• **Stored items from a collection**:
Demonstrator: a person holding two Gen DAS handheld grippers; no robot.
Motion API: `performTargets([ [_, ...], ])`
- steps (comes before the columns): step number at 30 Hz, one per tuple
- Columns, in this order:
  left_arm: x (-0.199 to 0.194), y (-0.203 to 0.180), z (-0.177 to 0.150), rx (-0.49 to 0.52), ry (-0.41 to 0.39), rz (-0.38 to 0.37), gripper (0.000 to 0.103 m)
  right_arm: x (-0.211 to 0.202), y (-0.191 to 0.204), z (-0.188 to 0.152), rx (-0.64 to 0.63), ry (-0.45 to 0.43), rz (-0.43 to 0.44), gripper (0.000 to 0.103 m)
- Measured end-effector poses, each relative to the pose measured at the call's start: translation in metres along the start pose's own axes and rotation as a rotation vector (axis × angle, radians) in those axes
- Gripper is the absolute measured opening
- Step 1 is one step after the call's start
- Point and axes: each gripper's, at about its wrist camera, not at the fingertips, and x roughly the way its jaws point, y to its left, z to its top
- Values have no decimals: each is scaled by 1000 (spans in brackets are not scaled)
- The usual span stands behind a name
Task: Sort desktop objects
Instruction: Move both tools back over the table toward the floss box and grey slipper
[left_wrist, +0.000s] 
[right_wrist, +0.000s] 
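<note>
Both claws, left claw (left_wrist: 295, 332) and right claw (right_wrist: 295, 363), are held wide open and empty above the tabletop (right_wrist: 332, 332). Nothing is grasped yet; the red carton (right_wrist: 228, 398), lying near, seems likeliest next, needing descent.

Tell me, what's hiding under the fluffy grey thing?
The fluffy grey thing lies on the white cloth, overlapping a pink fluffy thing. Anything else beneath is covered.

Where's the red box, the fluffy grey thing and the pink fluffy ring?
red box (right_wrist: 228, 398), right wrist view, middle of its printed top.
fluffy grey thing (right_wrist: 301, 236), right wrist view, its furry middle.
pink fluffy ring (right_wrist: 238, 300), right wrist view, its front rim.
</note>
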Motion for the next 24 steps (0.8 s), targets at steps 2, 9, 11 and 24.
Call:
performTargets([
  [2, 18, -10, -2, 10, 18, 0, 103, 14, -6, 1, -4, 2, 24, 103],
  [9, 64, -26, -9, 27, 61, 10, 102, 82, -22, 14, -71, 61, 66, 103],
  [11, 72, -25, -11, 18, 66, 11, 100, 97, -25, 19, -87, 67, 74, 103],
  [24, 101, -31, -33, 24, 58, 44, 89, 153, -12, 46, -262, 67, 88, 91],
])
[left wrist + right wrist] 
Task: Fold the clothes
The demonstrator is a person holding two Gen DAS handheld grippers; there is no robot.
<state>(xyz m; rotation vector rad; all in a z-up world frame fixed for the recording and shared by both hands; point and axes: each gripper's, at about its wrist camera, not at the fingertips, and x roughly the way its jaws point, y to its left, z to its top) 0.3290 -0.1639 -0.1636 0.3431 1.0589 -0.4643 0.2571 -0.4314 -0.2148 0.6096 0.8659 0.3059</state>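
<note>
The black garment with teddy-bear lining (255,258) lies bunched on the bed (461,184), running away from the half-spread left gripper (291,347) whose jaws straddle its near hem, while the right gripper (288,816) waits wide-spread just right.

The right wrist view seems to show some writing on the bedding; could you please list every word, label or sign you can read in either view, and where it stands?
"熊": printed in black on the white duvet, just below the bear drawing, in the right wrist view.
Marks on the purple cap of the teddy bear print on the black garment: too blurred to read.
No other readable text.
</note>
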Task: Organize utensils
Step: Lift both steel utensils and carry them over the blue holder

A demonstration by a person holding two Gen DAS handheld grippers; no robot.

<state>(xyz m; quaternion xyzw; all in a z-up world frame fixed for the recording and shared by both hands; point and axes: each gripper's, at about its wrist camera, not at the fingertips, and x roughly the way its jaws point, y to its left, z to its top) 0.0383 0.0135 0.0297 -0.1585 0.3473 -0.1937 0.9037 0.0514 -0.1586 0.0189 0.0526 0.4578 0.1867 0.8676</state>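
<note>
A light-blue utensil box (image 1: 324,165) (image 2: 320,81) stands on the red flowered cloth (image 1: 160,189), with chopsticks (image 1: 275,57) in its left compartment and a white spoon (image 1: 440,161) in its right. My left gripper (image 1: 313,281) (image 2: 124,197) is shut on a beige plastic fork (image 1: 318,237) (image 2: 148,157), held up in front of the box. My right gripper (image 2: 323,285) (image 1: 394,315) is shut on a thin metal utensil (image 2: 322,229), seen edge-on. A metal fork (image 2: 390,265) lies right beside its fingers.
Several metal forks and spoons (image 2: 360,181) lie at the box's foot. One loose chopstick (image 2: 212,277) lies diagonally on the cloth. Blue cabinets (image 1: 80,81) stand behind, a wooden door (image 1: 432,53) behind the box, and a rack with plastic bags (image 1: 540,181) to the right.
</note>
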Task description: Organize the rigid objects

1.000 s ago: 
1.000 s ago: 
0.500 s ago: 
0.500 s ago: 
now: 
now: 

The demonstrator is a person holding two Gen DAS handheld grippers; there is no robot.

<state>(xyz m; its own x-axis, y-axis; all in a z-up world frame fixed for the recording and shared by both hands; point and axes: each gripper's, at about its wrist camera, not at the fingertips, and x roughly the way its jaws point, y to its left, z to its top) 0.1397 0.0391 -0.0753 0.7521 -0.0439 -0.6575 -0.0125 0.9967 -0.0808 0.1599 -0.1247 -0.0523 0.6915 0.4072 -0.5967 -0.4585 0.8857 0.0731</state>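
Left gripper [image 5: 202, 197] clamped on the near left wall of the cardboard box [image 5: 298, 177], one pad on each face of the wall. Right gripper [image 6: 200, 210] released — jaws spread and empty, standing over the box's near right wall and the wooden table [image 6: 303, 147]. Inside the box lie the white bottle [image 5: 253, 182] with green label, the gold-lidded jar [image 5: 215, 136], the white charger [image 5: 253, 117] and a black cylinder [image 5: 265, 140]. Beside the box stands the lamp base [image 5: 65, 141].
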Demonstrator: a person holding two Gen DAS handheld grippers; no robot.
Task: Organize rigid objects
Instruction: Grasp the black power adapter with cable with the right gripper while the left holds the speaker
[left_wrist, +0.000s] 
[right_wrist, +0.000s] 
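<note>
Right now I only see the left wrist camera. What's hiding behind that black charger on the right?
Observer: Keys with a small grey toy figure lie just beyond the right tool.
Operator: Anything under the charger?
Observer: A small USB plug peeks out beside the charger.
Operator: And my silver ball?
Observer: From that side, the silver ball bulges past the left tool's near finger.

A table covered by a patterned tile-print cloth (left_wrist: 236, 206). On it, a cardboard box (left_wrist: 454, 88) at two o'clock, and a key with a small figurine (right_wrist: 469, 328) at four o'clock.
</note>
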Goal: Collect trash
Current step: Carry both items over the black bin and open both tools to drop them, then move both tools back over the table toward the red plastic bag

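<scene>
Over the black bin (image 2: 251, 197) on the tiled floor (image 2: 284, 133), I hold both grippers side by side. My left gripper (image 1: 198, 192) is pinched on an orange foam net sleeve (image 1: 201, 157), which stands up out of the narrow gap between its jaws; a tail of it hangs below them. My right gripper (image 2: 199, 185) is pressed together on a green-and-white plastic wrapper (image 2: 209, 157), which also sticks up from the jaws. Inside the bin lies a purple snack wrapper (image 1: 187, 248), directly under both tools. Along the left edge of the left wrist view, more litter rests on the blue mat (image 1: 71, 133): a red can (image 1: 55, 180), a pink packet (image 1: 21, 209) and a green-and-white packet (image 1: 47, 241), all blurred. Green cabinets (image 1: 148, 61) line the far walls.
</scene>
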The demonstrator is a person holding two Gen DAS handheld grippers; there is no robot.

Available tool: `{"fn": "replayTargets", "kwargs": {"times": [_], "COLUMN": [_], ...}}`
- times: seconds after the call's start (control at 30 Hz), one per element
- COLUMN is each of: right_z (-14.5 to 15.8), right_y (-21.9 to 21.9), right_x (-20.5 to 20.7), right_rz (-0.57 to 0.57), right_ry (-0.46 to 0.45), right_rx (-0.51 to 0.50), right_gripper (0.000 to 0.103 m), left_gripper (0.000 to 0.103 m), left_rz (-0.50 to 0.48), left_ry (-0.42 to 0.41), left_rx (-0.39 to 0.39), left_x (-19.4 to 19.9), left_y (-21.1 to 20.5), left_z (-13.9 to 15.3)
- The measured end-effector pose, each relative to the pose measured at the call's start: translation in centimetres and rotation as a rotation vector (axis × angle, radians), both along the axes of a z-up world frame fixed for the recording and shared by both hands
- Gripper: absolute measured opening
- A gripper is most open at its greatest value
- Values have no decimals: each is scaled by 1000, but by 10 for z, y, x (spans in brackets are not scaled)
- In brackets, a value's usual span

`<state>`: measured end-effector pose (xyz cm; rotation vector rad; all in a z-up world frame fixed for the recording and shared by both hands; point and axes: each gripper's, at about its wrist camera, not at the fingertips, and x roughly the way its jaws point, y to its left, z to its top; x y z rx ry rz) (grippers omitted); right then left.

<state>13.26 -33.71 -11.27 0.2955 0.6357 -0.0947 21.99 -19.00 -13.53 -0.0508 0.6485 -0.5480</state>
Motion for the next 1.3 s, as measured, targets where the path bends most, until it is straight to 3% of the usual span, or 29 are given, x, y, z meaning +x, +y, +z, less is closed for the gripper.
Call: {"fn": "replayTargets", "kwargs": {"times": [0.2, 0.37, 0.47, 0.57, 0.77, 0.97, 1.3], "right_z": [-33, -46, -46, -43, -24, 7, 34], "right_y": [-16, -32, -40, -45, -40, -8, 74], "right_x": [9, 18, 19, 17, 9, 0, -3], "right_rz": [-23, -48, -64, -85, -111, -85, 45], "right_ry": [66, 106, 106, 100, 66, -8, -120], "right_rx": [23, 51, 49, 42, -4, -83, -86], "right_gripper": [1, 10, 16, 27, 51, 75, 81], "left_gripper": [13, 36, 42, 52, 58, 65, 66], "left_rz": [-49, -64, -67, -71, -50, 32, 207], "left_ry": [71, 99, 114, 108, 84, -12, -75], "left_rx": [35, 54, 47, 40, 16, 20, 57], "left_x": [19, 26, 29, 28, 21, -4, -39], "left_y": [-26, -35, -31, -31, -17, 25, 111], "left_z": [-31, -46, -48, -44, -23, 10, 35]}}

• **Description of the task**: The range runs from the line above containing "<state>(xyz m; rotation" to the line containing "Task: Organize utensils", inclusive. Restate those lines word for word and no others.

• **Response below**:
<state>(xyz m; rotation vector rad; all in a z-up world frame fixed for the recording and shared by both hands; point and axes: each gripper's, at about its wrist camera, not at the fingertips, and x roughly the way its jaws point, y to its left, z to its top) 0.3290 -0.1639 -0.1636 0.3431 1.0589 -0.4643 0.2571 -0.4314 -0.2148 0.6096 0.8659 0.3059</state>
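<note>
The black garment with teddy-bear lining (255,258) lies bunched on the bed (461,184), running away from the half-spread left gripper (291,347) whose jaws straddle its near hem, while the right gripper (288,816) waits wide-spread just right.

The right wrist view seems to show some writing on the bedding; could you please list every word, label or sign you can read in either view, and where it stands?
"熊": printed in black on the white duvet, just below the bear drawing, in the right wrist view.
Marks on the purple cap of the teddy bear print on the black garment: too blurred to read.
No other readable text.
</note>
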Task: Organize utensils

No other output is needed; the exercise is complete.